Manti was one of the first communities settled in what was to become Utah. Chief Wakara (or Walker), a Ute Tribe leader, invited Brigham Young to send pioneers to the area to teach his people the techniques of successful farming. In 1849, Brigham Young dispatched a company of about 225 settlers, consisting of several families, to the Sanpitch (now Sanpete) Valley. Under the direction of Isaac Morley and George Washington Bradley, the settlers arrived at the present location of Manti in November. They endured a severe winter by living in temporary shelters dug into the south side of the hill on which the Manti Temple now stands. Brigham Young named the new community Manti, after a city mentioned in the Book of Mormon. Manti was incorporated in 1851. The first mayor of Manti was Dan Jones. Manti served as a hub city for the settlement of other communities in the valley.
Relations with the local Native Americans deteriorated rapidly and the Walker War soon ensued. The war consisted primarily of various raids conducted by the Native Americans against Mormon outposts in Central and Southern Utah. The Walker War ended in the mid-1850s in an understanding negotiated between Brigham Young and Wakara. Shortly thereafter, Welcome Chapman and Wakara oversaw the baptism of scores of Wakara’s tribe members. Although immediate hostilities ended, none of the underlying conflicts were resolved.
In 1865 Utah’s Black Hawk War erupted when an incident between a Manti resident and a young chieftain exploded into open warfare between the Mormon settlers and the local Native Americans. Forts were built in Manti and other nearby communities. Smaller settlements in the area were temporarily abandoned for the duration of the war. In the fall of 1867, Chief Black Hawk made peace with the settlers, but sporadic violence occurred until 1872 when federal troops finally intervened. Many Mormon settlers who fought and died in the wars are buried in the Manti Cemetery. Most of the Utes were eventually relocated to the Uintah and Ouray Indian Reservation in Eastern Utah.
Chester was founded by David Candland. In the beginning the town was named Canal Creek after the waterway from which the community received its water. Candland then changed the name to Chesterfield after his hometown in England; it was later reduced to Chester.
This community (like several others) claims to be the closest to the geographic center of Utah.

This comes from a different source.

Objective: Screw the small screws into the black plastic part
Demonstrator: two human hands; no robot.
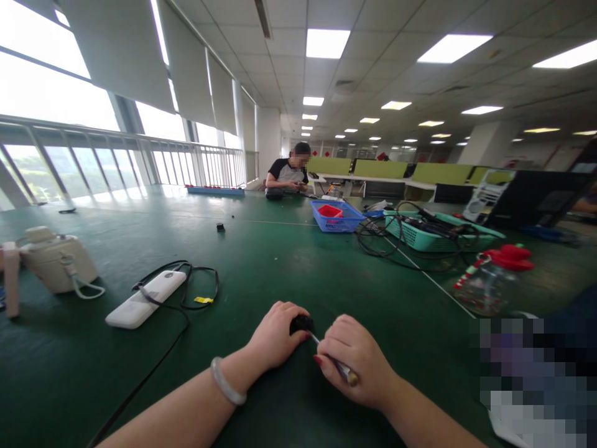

Ephraim was founded in 1854. Located directly opposite a Native American settlement, Ephraim served as Sanpete County’s most important fort through the end of the Black Hawk War in 1868, which is also the year the city incorporated. The presence of the fort drew diverse settlers to the city, and by 1880 the city was nearly 90% Scandinavian. Although the city’s initial growth was based on the fort and later on agriculture, more recently its growth can be attributed primarily to the presence of Snow College. Ephraim surpassed Manti as the largest city in the county during the 1960 Census and has since surpassed 6,135.